Hamas terrorists in Gaza
Hamas terrorists in GazaAbed Rahim Khatib/Flash 90

A group of former employees in the Hamas-run government in Gaza went on a hunger strike Tuesday, following a day of protests over unpaid salaries.

An employees' union official told the Ma’an news agency that former civil servants are carrying out sit-in protests inside the Palestinian cabinet's headquarters until their salaries are paid.

"Our sit-in is peaceful and we do not want to destroy public property, but we will stay here until our members are recognized and their salaries paid," Khalil al-Zayyan was quoted as having said.

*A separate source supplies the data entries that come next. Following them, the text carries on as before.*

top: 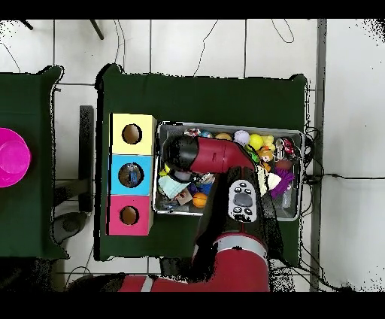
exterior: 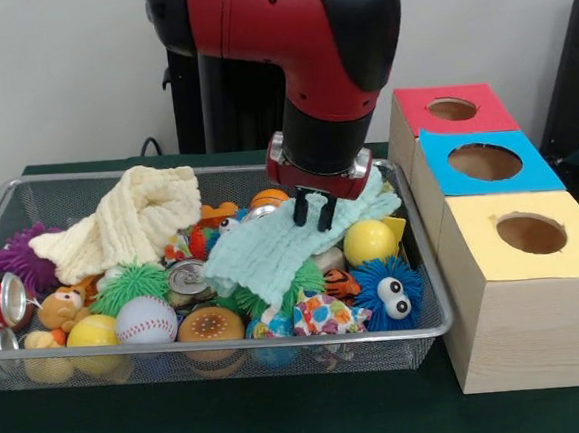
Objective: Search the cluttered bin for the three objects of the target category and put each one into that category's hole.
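Note:
The wire mesh bin (exterior: pixel 230 347) is full of toys, balls, cans and cloths; it also shows in the overhead view (top: pixel 225 126). My gripper (exterior: pixel 312 213) hangs over its right part with the fingertips slightly apart, touching a pale green cloth (exterior: pixel 272 248). Nothing is lifted. The round hole (exterior: pixel 452 109) in the red-topped wooden box lies far right of the bin, and also shows in the overhead view (top: pixel 129 215). In the overhead view my arm (top: pixel 203 156) hides the gripper.
A blue-topped box (exterior: pixel 537 172) and a yellow-topped box (exterior: pixel 573 254) stand in line with the red one. In the bin are a cream knitted cloth (exterior: pixel 125 224), a yellow ball (exterior: pixel 369 240), a blue fuzzy toy (exterior: pixel 388 294), a baseball (exterior: pixel 145 320) and a red can (exterior: pixel 0 299).

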`<state>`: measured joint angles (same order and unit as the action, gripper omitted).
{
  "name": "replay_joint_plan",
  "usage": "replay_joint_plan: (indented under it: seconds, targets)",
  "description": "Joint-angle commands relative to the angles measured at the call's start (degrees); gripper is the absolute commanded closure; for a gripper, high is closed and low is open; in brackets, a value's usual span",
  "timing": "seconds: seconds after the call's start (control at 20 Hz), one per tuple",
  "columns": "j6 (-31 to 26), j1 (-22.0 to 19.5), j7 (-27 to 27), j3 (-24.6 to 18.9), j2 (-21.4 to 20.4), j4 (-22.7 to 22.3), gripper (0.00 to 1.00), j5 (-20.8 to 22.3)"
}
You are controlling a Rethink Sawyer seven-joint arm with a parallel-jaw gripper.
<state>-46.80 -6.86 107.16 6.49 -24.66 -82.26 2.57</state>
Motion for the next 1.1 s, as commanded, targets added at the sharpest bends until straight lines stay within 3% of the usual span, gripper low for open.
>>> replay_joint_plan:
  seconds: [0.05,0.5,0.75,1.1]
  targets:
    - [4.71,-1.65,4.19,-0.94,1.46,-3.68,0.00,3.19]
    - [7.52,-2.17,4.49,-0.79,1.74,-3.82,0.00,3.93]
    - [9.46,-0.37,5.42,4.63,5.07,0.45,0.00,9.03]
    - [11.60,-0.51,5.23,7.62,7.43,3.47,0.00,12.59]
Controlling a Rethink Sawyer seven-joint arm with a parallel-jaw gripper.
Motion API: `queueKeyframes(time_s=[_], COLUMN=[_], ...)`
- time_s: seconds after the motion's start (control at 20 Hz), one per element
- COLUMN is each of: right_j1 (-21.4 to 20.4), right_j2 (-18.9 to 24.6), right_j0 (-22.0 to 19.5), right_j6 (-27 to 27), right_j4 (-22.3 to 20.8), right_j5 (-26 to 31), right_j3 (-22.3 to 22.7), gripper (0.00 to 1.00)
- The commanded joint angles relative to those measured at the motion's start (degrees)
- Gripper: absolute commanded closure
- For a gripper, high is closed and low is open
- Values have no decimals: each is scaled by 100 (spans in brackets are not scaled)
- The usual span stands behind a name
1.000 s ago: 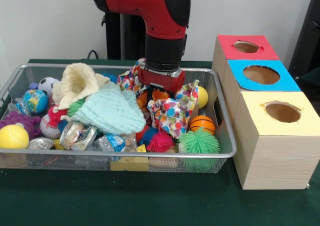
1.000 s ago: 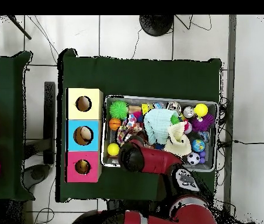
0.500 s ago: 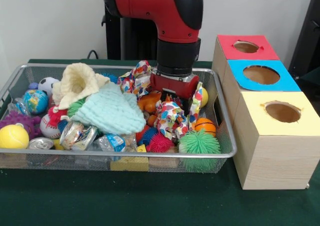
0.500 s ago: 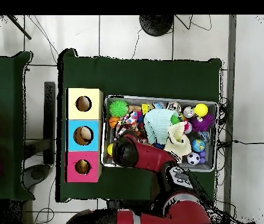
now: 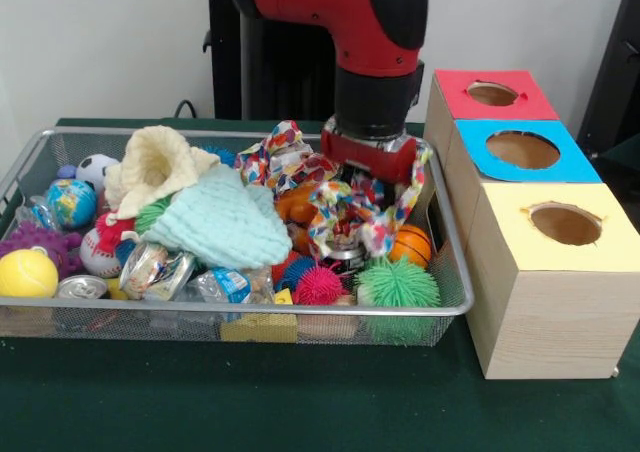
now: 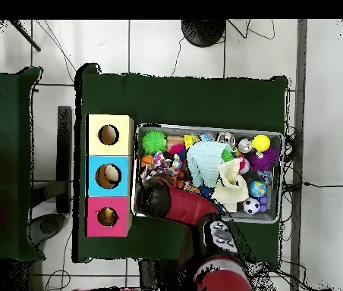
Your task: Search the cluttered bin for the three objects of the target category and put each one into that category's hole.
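Front view: wire-mesh bin (image 5: 452, 310) sits on the green table (image 5: 300, 402), filling the left and centre of the frame. Three wooden boxes stand in a row just beside its 3 o'clock end: yellow-topped box (image 5: 555, 272) nearest the camera, blue-topped box (image 5: 520, 152) behind it, red-topped box (image 5: 490, 94) farthest. Each top has one round hole.

The gripper (image 5: 350, 234) hangs below the red and black arm (image 5: 350, 12), inside the bin toward its 3 o'clock end. A polka-dot cloth (image 5: 375, 217) is draped around it and hides the fingers, so I cannot tell whether the jaws are spread or pressed together. The cloth appears lifted with the gripper, but the contact is not visible.

Bin contents, front view: green spiky ball (image 5: 398, 284) at 5 o'clock of the gripper, against the near wall; small basketball (image 5: 411, 244) just above it; pink spiky ball (image 5: 320, 284) to its 9 o'clock. Mint knitted cloth (image 5: 225, 222) at bin centre, cream knitted cloth (image 5: 155, 167) at its 11 o'clock. Yellow tennis ball (image 5: 27, 272) at the 9 o'clock end, globe ball (image 5: 70, 202) above it.

Overhead view: the arm (image 6: 186, 212) covers the bin's (image 6: 282, 176) corner nearest the red-topped box (image 6: 106, 217); the gripper is hidden beneath it.
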Motion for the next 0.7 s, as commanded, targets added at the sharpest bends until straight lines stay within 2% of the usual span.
queueKeyframes(time_s=[0.05, 0.15, 0.25, 0.4, 0.5, 0.7], right_j1=[-686, -881, -1063, -1294, -1377, -1320], right_j2=[-1052, -1210, -1205, -1203, -1121, -978], right_j0=[1100, 1102, 1001, 925, 837, 706], right_j6=[658, 285, 108, -129, -223, -158], right_j4=[-69, -381, -514, -749, -889, -1294], right_j5=[2735, 3386, 4124, 4688, 4580, 3414], right_j3=[-582, -882, -1072, -1260, -1202, -878], gripper=[0, 0, 0, 0, 0, 0])
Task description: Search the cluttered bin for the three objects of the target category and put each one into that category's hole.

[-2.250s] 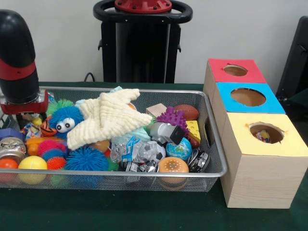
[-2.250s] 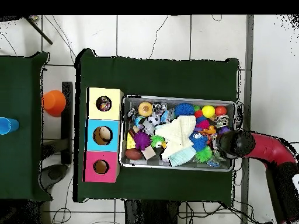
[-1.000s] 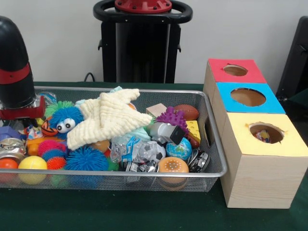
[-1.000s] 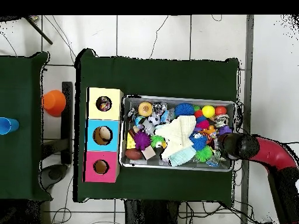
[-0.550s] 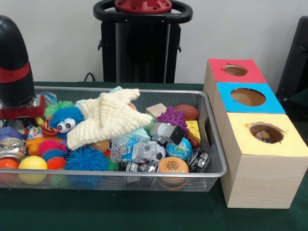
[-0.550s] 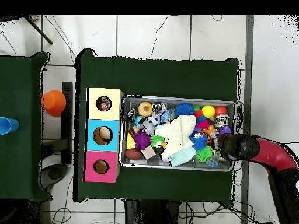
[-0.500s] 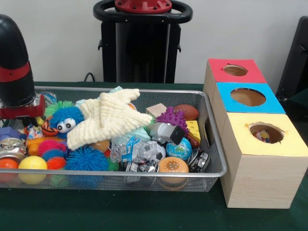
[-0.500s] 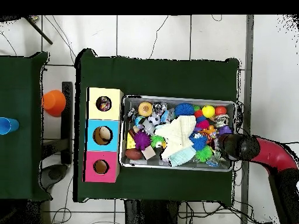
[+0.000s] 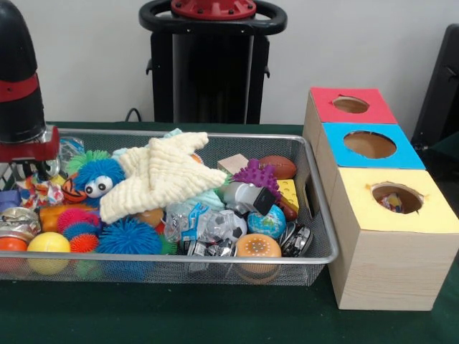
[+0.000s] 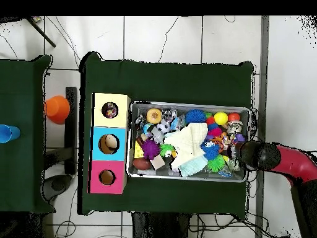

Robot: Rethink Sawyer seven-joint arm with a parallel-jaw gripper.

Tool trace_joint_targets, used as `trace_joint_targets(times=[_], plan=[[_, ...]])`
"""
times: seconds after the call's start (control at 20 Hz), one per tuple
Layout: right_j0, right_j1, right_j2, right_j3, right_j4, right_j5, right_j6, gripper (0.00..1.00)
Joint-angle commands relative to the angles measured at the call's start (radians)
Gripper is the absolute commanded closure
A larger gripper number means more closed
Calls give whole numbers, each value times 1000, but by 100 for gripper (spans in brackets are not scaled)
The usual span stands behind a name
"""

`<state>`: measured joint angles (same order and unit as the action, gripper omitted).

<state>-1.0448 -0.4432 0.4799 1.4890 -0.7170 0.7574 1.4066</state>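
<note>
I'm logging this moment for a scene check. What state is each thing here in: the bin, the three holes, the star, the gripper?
Bin: full of toys.
Yellow hole: holds something colourful.
Blue hole: holds a pale object.
Red hole: looks empty.
Star: lying flat on top of the pile.
Gripper: over the bin's end, fingers hidden.

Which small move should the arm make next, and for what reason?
Probably move back in over the bin toward a toy: the arm hangs raised at the bin's end, its gripper is hidden, and the yellow box alone shows something in its hole.
</note>
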Motion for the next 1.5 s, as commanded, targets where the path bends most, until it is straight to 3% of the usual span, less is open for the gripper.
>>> trace_joint_targets(times=[0.05, 0.5, 0.8, 1.15, 1.5], plan=[[37, -72, 52, 63, 70, 58, -66, 100], [50, -107, 35, 69, 118, 91, -73, 100], [67, -171, 24, 118, 158, 104, -49, 100], [127, -302, 15, 278, 216, 44, 66, 100], [210, -376, -34, 346, 274, 17, 164, 100]])
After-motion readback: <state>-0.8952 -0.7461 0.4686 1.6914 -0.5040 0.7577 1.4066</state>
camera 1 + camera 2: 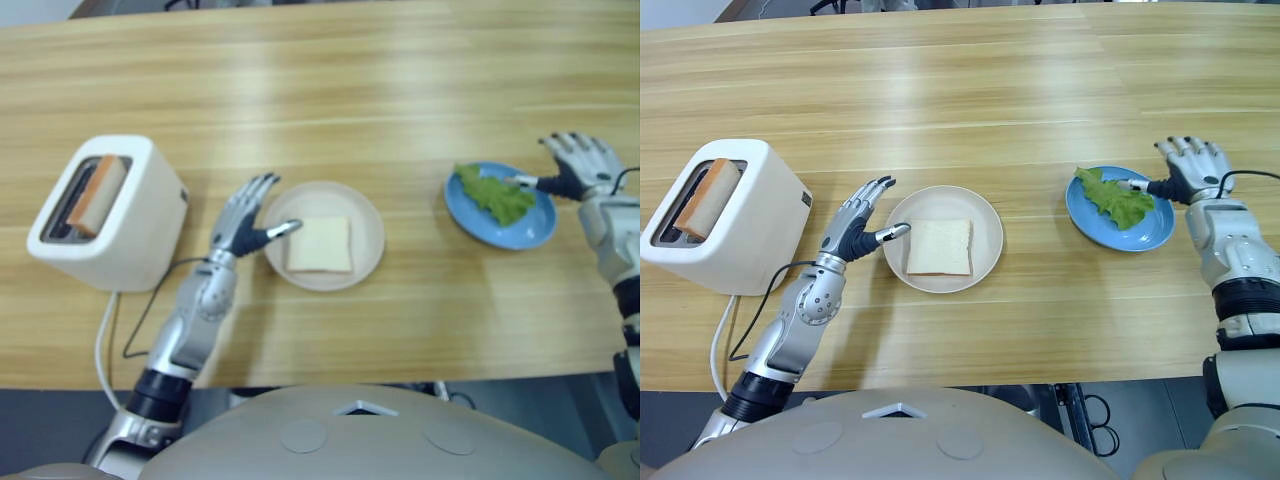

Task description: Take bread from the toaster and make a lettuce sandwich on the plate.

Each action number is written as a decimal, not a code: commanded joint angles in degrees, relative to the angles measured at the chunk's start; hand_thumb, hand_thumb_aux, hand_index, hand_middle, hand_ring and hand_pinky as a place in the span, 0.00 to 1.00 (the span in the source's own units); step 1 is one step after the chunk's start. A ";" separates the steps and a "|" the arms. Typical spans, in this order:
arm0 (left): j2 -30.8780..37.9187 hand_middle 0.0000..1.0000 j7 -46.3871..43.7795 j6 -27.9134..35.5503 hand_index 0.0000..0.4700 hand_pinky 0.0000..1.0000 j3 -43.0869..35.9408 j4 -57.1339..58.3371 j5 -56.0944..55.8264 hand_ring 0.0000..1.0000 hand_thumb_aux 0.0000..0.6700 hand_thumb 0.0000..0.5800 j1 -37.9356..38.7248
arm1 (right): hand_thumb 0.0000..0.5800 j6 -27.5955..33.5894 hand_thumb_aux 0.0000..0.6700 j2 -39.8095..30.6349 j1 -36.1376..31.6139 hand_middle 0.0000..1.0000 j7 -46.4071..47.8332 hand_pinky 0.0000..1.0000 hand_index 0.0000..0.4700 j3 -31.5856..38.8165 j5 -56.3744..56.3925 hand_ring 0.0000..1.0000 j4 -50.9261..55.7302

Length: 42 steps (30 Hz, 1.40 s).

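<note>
We see a long light wooden table with the task's things spread across its near half. At the left stands a white boxy toaster, and a browned slice of bread sticks up out of its slot, leaning a little. A dark cable runs from the toaster's base across the wood towards the near edge.

Near the middle lies a round cream plate with a square slice of pale white bread flat on it. The left hand sits just to the left of this plate, between it and the toaster. Its fingers are stretched out and spread, pointing away from us, and it grips nothing. Its thumb points sideways at the plate, with the tip over the left rim, close to the slice; we cannot tell whether it touches.

Well to the right is a round blue plate carrying a ruffled green lettuce leaf on its left and middle part. The right hand is at the far right rim of this plate, fingers extended and apart, with nothing in its grasp. Its thumb reaches left over the plate, the tip ending at the lettuce's right edge; whether it actually presses on the leaf we cannot make out. The lettuce lies just left of that hand, and both bread slices are well apart from it.
</note>
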 commanded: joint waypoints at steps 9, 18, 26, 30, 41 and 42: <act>0.92 0.00 0.23 -1.52 0.00 0.00 0.48 0.35 -0.49 0.00 0.00 0.00 0.50 | 0.00 -0.79 0.00 3.06 -4.02 0.00 -5.00 0.00 0.00 10.55 -1.02 0.00 14.33; 0.67 0.00 0.59 -1.44 0.00 0.00 0.05 1.13 -0.15 0.00 0.00 0.00 0.51 | 1.00 -0.97 0.98 3.40 -4.63 0.00 -6.66 0.00 0.96 12.34 0.58 0.00 16.83; 0.90 0.00 0.90 -1.66 0.00 0.00 0.12 1.71 -0.19 0.00 0.00 0.00 0.54 | 1.00 -1.84 1.00 3.36 -4.88 0.00 -7.67 0.00 0.98 11.59 4.12 0.00 16.61; 0.86 0.00 0.96 -1.67 0.00 0.00 0.01 1.77 -0.06 0.00 0.00 0.00 0.70 | 1.00 -1.91 1.00 3.49 -4.63 0.00 -7.90 0.00 0.98 11.04 6.05 0.00 16.69; 0.99 0.00 1.08 -1.97 0.00 0.00 -0.12 2.44 0.19 0.00 0.00 0.00 0.99 | 1.00 -2.88 1.00 2.52 -3.48 1.00 -9.82 1.00 0.98 10.29 8.76 1.00 13.71; 0.97 0.00 1.08 -1.99 0.00 0.00 -0.16 2.52 0.25 0.00 0.00 0.00 0.99 | 1.00 -3.03 1.00 2.04 -3.13 1.00 -10.01 1.00 0.98 9.74 9.30 1.00 12.42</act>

The consensus government condemned the protest and said demonstrators threatened ministers holding a meeting and damaged their cars.

Hamas spokesman Sami Abu Zuhri said that the consensus government must stop “discrimination” between employees in Ramallah and Gaza.

Since striking a unity deal with longtime rival Fatah, Hamas been demanding the new government pay the salaries of the 50,000 civil servants it recruited after its takeover of Gaza in 2007, who took the jobs of 70,000 Fatah employees.

Zayyan noted that staff recruited by the former Hamas administration had not received any wages for at least seven months.

"They can no longer support their families, this is unacceptable," he said.

Hamas employees were enraged in June when the new unity government did not pay their salaries at the start of the month, despite the 70,000 PA employees in Gaza being able to withdraw their paychecks. The rage boiled over into fistfights, with Hamas eventually shutting down all the banks in Gaza for roughly a week.

Partial payments of $1,200 each were made to 24,000 Hamas civil servants in late October. But the other 26,000, who work in security functions, have received nothing.

"We've had enough of the false promises. Either the government resigns or it takes all of Gaza's responsibilities, like in the West Bank," Zayyan said, according to Ma’an.

At the end of December, hundreds of Hamas civil servants blocked the entrance to the unity government's headquarters during a visit to Gaza by unity government ministers.

The ongoing dispute over salaries is the latest in a series of signs that the Hamas-Fatah government is slowly crumbling.

The reconciliation attempt has been rocked by tensions, most notably Hamas's attempt to stage a violent coup in Judea and Samaria against the Palestinian Authority.

Hamas spokesperson Sami Abu Zuhri recently said that the six-month mandate of the unity government agreed on in April and established in June had ended. He was preceded by the head of Hamas’s politburo, Khaled Mashaal, who said that the Palestinian reconciliation "scene" was not satisfying.